À la manière d’un bar à sushi où les clients choisissent à leur guise les plats qui défilent sur un tapis roulant, le public décide de l’ordre des 12 séquences qui composent cette performance pour deux danseurs-acteurs. Chacune d’entre elles porte un titre qui s’inscrit au devant de la scène. Lorsque les interprètes s’expriment en anglais ou en allemand, le texte est traduit simultanément en français. Ainsi, ils nous racontent la trame de leur relation amoureuse en mots et en mouvements.

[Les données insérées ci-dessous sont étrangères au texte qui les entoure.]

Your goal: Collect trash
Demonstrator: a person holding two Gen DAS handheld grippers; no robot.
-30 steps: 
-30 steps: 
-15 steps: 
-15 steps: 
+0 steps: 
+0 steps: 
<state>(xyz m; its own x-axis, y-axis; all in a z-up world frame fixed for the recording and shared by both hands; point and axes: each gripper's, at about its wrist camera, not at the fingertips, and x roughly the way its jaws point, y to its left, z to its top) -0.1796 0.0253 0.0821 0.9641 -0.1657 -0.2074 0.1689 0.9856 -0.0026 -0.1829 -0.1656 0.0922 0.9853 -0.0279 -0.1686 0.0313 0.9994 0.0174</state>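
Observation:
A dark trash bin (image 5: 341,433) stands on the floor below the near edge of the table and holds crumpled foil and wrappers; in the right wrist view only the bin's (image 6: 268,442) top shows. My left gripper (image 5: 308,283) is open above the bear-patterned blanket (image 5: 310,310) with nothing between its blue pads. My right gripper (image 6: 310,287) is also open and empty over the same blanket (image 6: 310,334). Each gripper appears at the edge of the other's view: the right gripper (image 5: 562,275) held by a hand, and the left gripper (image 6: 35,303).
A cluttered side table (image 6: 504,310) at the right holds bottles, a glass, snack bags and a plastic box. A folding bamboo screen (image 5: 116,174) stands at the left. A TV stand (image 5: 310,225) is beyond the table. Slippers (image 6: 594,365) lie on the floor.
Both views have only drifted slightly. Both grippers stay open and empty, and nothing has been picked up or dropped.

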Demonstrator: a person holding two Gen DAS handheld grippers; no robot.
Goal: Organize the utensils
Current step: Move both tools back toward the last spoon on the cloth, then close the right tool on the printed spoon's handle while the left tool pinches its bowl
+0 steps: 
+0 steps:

Avis aux sceptiques, cette performance ne laisse personne indifférent.  Interprété de façon magistrale par Stephanie Cumming et Johnny Schoofs, le spectateur entre dans un univers éclaté où il est transposé littéralement dans une bande dessinée manga. Chaque mouvement est synchronisé avec des effets sonores de combat, conférant à leurs corps un effet robotique. On suit l’évolution de leur relation, des premiers inconforts à leur intimité. Des corps décontenancés entres lesquels des baguettes chinoises savamment posées s‘affalent, jusqu’au second tableau : l’orgasme explosif.  

Emplie d’humour, cette performance nous laisse sur une réflexion inspirée de l’aspect bidimensionnel du Superflat. «I think depth is a myth». Un discours sur la profondeur et la superficialité. Une touche de poésie pour clore une série de tableaux parfois farfelus, mais très inspirants.